Women have historically had lower representation in several fields. For instance, in the study of heart complications and women related issues like cancer of the breast and uterus, men are used instead of women who are understudied due to factors like FDA’s restrictions, and reliance on researchers of Administration of Veterans hospitals (Epstein, 2004). Problematic biomedical research objects come about when such consideration as men being easy to study, being prototypical humans are given priority over women who are perceived as deviant and opposite to men. On the claims that women can tolerate more pain than men and that they consume less oxygen than men hence less active, Stephen Epstein argues that such self-evident biological conceptions of gender and sex differences extrapolates problems and thus wise to test for differences.
Similarly, there have been many findings and reports on ethnic and racial differences in course and extend of disease treatment and their effects, an example being that of antidepressants and antihypertensive drugs.

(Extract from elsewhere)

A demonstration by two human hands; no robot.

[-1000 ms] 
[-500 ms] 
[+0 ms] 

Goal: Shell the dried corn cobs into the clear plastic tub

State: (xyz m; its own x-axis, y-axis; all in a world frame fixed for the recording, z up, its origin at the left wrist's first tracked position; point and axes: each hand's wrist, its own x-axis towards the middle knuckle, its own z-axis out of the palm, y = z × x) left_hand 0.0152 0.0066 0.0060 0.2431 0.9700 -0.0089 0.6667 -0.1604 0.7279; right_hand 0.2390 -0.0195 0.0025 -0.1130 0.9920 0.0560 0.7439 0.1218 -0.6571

Despite some experts calling for the inclusion of these minority in subject populations, various claims like people of color being hard to recruit and their refusal to be used as ‘guinea pig’ still presented a challenge to government investing in health issues. As Stephen goes ahead to critique, the race is aa a result of a nation’s political and social history, and this is no longer tenable and should not be considered as a biological classification. Predispositions to genetic and racial reasons to explain incidence, outcomes, severity and medical conditions is a representation of a subtle form of racism and not real medicine.
References
Epstein, S. (2004). Bodily differences and collective identities: The politics of gender and race in biomedical research in the United States. Body & Society, 10(2-3), 183-203.